In 1977 the South Dakota Legislature enacted what is now SDCL 15-2-14.2, which provides:

An action against a licensed attorney, his agent or employee, for malpractice, error, mistake or omission, whether based upon contract or tort, can be commenced only within three years after the alleged malpractice, error, mistake or omission shall have occurred. This section shall be prospective in application.

That statute by its own terms applies only to claims of legal malpractice arising after the effective date of that statute. See Kotval v. Gridley, 698 F.2d 344 (8th Cir.1983). The trial court therefore correctly held that Edwin’s claim against Stephens was governed by our general six-year statute of limitations found at SDCL 15-2-13(1):

Except where, in special cases, a different limitation is prescribed by statute, the following civil actions other than for the recovery of real property can be commenced only within six years after the cause of action shall have accrued:
(1) An action upon a contract, obligation, or liability, express or implied, excepting those mentioned in §§ 15-2-6 to 15-2-8, inclusive, and subdivisions (4) and (5) of § 15-2-15_

Edwin argues that the six-year statute of limitations should not be deemed to have commenced running until he either discovered Stephens’ alleged malpractice or suffered damages as a result thereof, which in this case would be the date on which plaintiffs commenced their action against him.

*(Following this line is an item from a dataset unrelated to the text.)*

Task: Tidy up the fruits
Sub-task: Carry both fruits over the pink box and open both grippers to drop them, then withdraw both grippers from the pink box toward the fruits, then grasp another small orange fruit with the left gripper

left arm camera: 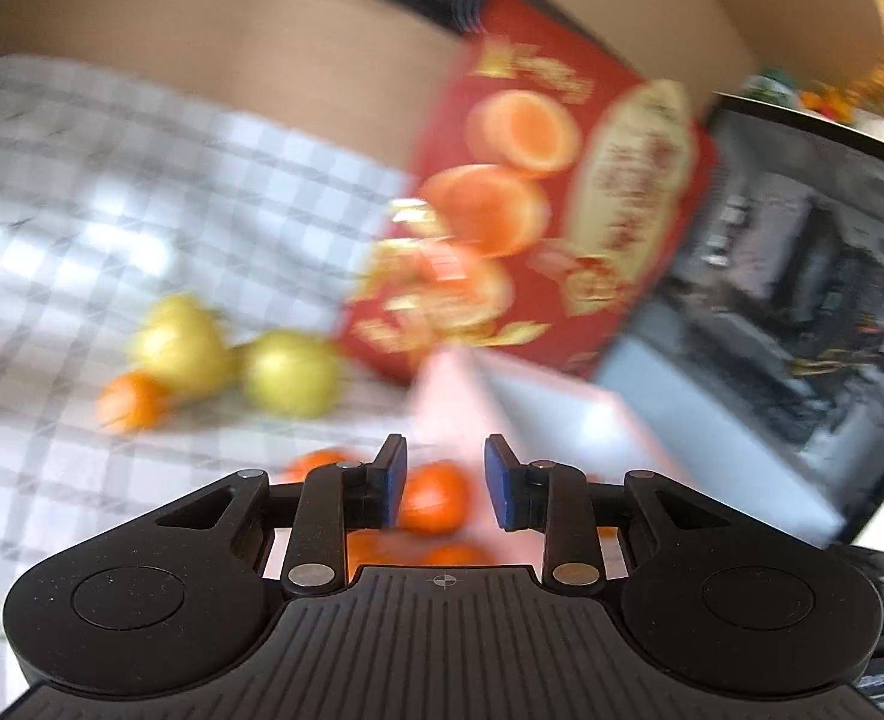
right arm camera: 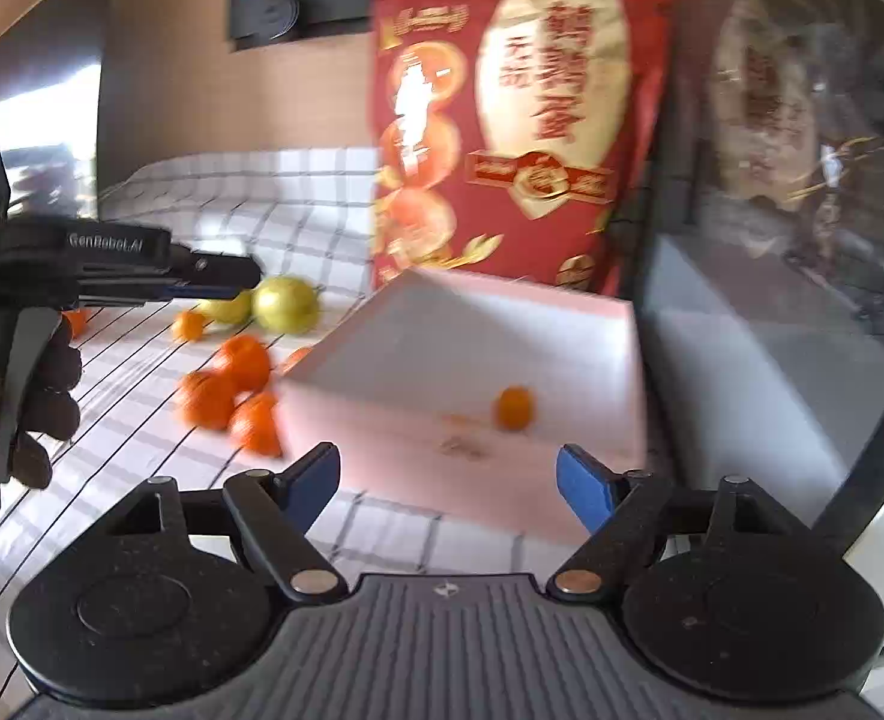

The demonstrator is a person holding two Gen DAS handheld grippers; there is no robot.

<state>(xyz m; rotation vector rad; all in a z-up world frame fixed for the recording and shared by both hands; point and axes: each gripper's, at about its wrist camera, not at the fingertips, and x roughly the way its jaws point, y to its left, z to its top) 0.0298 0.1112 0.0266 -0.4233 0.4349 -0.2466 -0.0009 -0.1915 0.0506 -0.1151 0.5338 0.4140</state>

The general rule is that in the absence of an attorney’s fraudulent concealment of his negligent advice, the statute of limitations on a claim of attorney malpractice begins to run at the time of the alleged negligence and not from the time when the negligence is discovered or the consequential damages are imposed. See Annot. 18 A.L.R.3d 978, 986-87 (1968).

We have recognized the principle that the fraudulent concealment of negligence tolls the applicable statute of limitations in a medical malpractice claim. Hinkle v. Hargens, 76 S.D. 520, 81 N.W.2d 888 (1957). See also Holy Cross Parish v. Huether, 308 N.W.2d 575 (S.D.1981). There is no allegation of fraudulent concealment in Edwin’s third-party complaint against Stephens, however.

In Alberts v. Giebink, 299 N.W.2d 454 (S.D.1980), we discussed SDCL 15-2-14.1, the statute of limitations governing actions based upon medical malpractice. After reviewing the history of our medical malpractice statutes of limitation, we concluded that by providing in SDCL 15-2-14.1 that a cause of action for medical malpractice may be brought only within two years after the malpractice “shall have occurred,” the legislature had specifically rejected the discovery rule in medical malpractice cases by repealing SDCL 15-2-15(3), which the Federal District Court of South Dakota had construed as providing for a discovery rule. See Shinabarger v. Jatoi, 385 F.Supp. 707 (D.S.D.1974). We held in Alberts that we could not abridge the clear legislative intent expressed in the statute.

In Holy Cross Parish v. Huether, supra, we noted that the statute of limitations governing claims based upon legal malpractice is also deemed to commence to run from the date the alleged malpractice occurred. 308 N.W.2d at 578, n. *.

Although both SDCL 15-2-14.1 and 15-2-14.2 apply only to causes of action arising after the effective dates of those statutes, we conclude that we should apply the now clearly expressed legislative intent to those legal malpractice claims that are still governed by SDCL 15-2-13(1) by holding that the date of the occurrence of the legal malpractice triggers the running of the statute of limitations, subject only to the fraudulent concealment exception. It follows, then, that the trial court correctly granted summary judgment dismissing the third-party complaint.

We have considered the other issues raised by the appeal and conclude that they are without merit.

The summary judgment and the judgment are affirmed.

FOSHEIM, C.J., MORGAN, J., and WUEST, Acting J., concur.

HENDERSON, J., concurs in result. 
      
       Mary Hoffman died during the pendency of this appeal and Terrance Hoffman was substituted as a party.